Pourtant, selon un sondage du think tank Jossour réalisé en mai, 88 % des Tunisiens estiment que l’armée se désintéresse du pouvoir. À telle enseigne que la loi électorale accorde désormais aux militaires et aux forces de l’ordre le droit de vote, mais uniquement aux scrutins locaux, comme les prochaines municipales, prévues en décembre 2017. Une nouveauté qui a suscité de nombreuses polémiques au sein de l’ARP en mars.
Pour les uns, cette mesure risque d’inciter les militaires à s’intéresser de près au monde politique et serait contraire à l’exigence constitutionnelle de neutralité totale des institutions. Pour d’autres, elle permet aux militaires d’être des citoyens à part entière. « L’ARP a posé un acte symbolique. En réalité, nous avons, en tant qu’individus, nos opinions, mais nous n’avons aucun poids réel pour influer sur un vote quel qu’il soit.
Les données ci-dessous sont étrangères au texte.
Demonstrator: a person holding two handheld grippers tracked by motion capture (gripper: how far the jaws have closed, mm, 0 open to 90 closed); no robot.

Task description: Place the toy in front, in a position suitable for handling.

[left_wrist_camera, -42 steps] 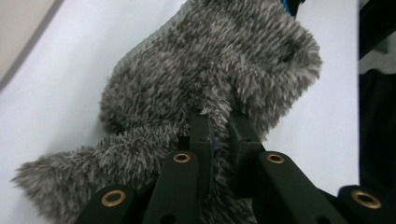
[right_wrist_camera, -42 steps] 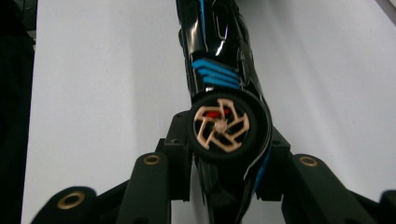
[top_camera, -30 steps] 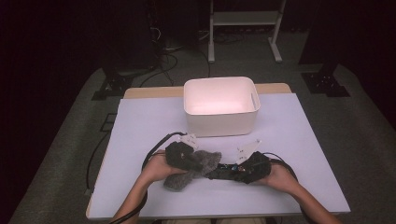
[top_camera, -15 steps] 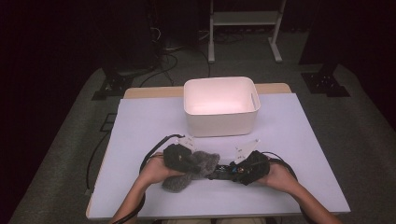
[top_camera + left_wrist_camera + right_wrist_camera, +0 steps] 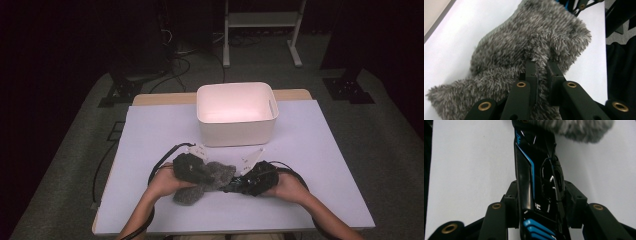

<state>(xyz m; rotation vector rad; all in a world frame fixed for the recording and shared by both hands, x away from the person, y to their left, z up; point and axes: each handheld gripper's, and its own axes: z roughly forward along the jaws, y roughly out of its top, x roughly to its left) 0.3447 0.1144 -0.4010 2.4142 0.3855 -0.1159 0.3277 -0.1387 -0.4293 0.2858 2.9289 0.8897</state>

L’essentiel est notre loyauté envers le pays, elle lui est acquise.
Là est notre citoyenneté », assure un officier de l’hôpital militaire de Tunis.
Justice militaire … indépendante
Organes judiciaires sous la tutelle du ministère de la Défense depuis 1957, les trois tribunaux militaires permanents de Tunis, de Sfax et du Kef se partagent les compétences territoriales et ne statuent que sur l’action publique. Tout en ayant une organisation semblable mais distincte, justice civile et justice militaire ont recours à la même Cour de cassation.
Compétent en matière d’atteinte à la sûreté de l’État depuis la disparition de la Cour de la sûreté de l’État en 1987, le tribunal militaire de Tunis a notamment siégé dans une affaire impliquant les islamistes, en 1993. Peu connus, les tribunaux militaires inquiètent le grand public, qui y entend des bruits de bottes.
Pourtant, celui de Tunis a instruit plus de 18 dossiers de malversations concernant Ben Ali et ses proches ; celui du Kef s’est saisi du dossier des martyrs de la révolution, avec la mise en accusation de 43 personnes – contre 68 à celui de Sfax – dans 336 affaires. « La justice militaire est plus indépendante que la justice civile pénale, d’autant qu’elle se fonde sur l’arsenal juridique de cette dernière et que des magistrats civils siègent dans ses tribunaux », estime le juge Ahmed Souab.